Asumir que los éxitos rotundos obtenidos por el Estado democrático colombiano contra las FARC y el ELN se deben meramente a la información de inteligencia y bombas GPS de los EEUU sería un reduccionismo y una simplificación, que sólo tendería a subestimar el esfuerzo humano y material de las autoridades y de su pueblo. Se trata, efectivamente, de un Ejercito que a comienzos del presente siglo llevó a cabo un amplio estudio y readecuación de su estrategia antiinsurgente y que, entre otros logros, apuntó a identificar y atacar de manera contundente los puntos de equilibrio y la retaguardia estratégica de las FARC en zonas como la Macarena. Vale también destacar el esfuerzo de la administraciones de Pastrana, Uribe y ahora Santos para potenciar la recaudación fiscal del Estado, con impuestos especiales a los sectores más acaudalados, para incrementar los presupuestos de las FFAA y Policía Nacional.

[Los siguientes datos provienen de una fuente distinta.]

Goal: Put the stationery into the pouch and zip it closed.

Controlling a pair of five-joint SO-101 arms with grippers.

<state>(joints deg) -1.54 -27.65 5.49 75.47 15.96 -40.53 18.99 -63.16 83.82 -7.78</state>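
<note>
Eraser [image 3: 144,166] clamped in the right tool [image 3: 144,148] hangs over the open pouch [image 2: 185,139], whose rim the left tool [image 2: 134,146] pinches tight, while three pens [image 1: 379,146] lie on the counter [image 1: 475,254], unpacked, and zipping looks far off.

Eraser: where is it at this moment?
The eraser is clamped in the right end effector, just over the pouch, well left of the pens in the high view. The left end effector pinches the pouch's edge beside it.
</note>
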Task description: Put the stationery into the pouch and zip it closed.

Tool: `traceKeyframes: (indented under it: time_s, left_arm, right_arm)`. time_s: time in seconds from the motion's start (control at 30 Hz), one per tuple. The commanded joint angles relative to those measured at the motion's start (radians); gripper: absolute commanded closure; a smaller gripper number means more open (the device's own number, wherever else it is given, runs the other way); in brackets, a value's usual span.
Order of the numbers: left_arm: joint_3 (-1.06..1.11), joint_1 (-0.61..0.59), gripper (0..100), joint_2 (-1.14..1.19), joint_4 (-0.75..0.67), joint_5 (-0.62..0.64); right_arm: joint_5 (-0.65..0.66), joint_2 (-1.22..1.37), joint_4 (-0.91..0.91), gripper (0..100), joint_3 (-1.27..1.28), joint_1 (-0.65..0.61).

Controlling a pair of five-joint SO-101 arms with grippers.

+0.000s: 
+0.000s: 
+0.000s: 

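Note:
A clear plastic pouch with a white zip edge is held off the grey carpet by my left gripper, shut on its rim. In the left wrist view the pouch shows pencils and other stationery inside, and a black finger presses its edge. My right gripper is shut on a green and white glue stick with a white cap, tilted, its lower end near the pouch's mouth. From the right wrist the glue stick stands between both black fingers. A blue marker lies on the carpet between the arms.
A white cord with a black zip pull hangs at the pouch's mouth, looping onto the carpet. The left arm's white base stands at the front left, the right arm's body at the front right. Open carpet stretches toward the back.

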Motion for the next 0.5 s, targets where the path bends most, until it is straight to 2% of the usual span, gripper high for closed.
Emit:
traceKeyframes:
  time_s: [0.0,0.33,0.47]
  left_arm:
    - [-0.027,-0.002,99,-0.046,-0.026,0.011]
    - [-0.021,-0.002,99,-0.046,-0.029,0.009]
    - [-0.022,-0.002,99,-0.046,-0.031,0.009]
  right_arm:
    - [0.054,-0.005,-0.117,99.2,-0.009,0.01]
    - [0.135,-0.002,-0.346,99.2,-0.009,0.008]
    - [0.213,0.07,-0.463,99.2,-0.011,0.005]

No menor fue también la decisión de establecer un mecanismo de depuración vía judicial de las malas prácticas que pudiesen haber ocurrido durante la lucha contra el terrorismo -tal el escandaloso caso de los “falsos positivos” o una contabilidad falsa y en muchas casos violatoria de los DDHH de bajas de enemigo-, o la detención y en muchas casos la extradición a cárceles de los EEUU de los más temibles mandos de las bandas armadas de ultraderecha o “paras” que asolaron al país durante las década de los 80 y 90. No casualmente, el año pasado y luego de perder parte sustancial de su dirigentes y ver reducidos sus combatientes a 8 mil efectivos y en descenso, los mandos guerrilleros se vieron forzados a buscar un diálogo de paz con el gobierno de Santos, con los buenos oficios de Cuba y de Venezuela. A diferencia de todos los procesos fallidos previos (siendo el último y más resonante el existente entre 1998-2001), esta vez un descarrilamiento total sería costoso y sangriento para la estable y añeja democracia de Colombia pero mortal y definitivo para la insurgencia que siempre aspiró a representar y liderar a las masas de este país… sin que éstas nunca los correspondieran. Un viejo “síndrome de búnker” o soberbia armada de vanguardias sin pueblo.